WHAT NEEDS TO BE DONE => Find the word "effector" below. Copy each line that has it.
....
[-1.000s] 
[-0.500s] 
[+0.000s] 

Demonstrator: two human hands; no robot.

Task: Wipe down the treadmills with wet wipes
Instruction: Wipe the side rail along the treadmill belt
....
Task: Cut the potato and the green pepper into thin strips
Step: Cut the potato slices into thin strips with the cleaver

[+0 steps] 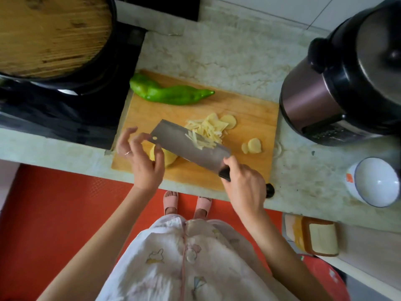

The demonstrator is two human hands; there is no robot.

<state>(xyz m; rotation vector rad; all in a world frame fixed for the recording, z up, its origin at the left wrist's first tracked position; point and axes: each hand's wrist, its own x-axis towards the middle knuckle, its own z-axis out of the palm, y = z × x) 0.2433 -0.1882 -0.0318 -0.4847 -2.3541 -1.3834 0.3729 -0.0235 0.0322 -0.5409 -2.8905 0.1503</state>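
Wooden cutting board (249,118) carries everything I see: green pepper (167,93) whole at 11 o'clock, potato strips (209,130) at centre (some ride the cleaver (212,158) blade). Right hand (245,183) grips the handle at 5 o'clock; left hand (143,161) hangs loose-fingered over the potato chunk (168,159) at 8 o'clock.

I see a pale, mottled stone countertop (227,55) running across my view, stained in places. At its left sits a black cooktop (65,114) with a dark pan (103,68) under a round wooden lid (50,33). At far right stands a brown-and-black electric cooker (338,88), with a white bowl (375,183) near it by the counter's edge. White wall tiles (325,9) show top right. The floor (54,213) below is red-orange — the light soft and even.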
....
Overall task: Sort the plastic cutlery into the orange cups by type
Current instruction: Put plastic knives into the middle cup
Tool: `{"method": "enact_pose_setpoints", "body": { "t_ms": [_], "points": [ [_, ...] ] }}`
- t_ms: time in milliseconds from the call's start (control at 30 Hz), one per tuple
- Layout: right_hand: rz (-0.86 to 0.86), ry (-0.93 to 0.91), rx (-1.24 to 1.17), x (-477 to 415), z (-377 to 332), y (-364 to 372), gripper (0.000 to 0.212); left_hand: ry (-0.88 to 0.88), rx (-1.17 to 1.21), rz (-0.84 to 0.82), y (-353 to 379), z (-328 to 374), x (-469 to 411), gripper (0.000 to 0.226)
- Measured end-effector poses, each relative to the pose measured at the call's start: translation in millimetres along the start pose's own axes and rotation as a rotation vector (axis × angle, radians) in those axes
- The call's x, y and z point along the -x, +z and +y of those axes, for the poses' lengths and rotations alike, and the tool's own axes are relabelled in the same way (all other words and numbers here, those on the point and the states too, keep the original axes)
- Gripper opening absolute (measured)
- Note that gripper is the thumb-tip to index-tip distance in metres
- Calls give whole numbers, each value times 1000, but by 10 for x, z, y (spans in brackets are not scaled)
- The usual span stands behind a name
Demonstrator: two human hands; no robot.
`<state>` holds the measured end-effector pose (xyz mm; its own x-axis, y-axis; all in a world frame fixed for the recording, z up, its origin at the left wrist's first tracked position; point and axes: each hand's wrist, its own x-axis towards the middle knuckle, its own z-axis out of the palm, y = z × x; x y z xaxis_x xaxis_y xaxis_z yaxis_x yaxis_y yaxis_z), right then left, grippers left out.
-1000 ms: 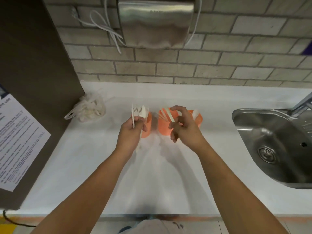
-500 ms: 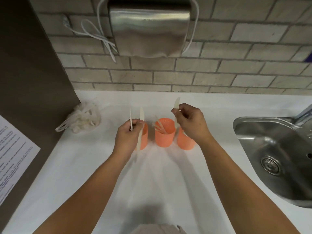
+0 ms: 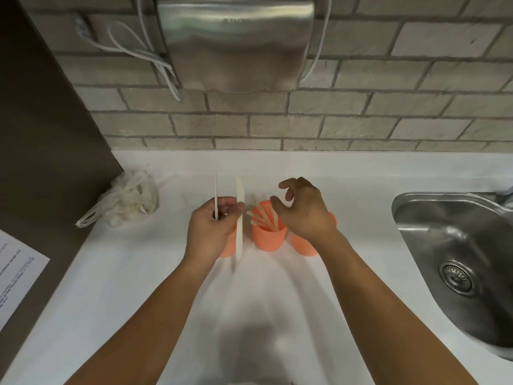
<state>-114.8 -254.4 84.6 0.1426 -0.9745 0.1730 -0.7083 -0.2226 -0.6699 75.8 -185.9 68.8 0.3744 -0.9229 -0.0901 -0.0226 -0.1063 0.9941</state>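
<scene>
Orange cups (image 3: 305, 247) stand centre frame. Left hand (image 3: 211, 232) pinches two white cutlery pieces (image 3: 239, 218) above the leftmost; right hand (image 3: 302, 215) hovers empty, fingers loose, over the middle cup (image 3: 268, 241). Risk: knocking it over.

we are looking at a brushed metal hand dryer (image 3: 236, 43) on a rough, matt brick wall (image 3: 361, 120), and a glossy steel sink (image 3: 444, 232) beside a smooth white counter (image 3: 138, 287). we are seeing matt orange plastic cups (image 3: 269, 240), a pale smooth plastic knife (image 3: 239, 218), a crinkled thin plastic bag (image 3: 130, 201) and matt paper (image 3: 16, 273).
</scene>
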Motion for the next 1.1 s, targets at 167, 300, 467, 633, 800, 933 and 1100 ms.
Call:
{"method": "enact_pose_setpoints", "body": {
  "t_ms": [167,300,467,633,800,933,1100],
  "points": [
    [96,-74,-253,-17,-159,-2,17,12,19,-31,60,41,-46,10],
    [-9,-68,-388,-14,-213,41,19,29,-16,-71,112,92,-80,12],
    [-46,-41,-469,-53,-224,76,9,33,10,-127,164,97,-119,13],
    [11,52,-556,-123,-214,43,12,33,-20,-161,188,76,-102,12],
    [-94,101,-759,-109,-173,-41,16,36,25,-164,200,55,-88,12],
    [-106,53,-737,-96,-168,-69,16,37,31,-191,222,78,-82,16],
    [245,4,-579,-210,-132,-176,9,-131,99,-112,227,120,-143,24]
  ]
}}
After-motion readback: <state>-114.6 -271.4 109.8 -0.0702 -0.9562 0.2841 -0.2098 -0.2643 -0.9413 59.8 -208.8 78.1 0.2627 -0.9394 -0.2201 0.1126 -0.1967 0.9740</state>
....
ANSWER SECTION =>
- Measured end-effector poses, each relative to the pose measured at the call's start: translation in millimetres along the start pose's own axes and rotation as a rotation vector (axis × angle, radians) in those axes
`<state>` holds the measured end-effector pose (xyz mm; its own x-axis, y-axis; all in a world frame fixed for the recording, z up, its origin at the left wrist's first tracked position; point and axes: each hand's wrist, its own x-axis towards the middle knuckle, its own z-axis out of the palm, y = z × x; x y z xaxis_x xaxis_y xaxis_z yaxis_x yaxis_y yaxis_z), right then left, grippers left out.

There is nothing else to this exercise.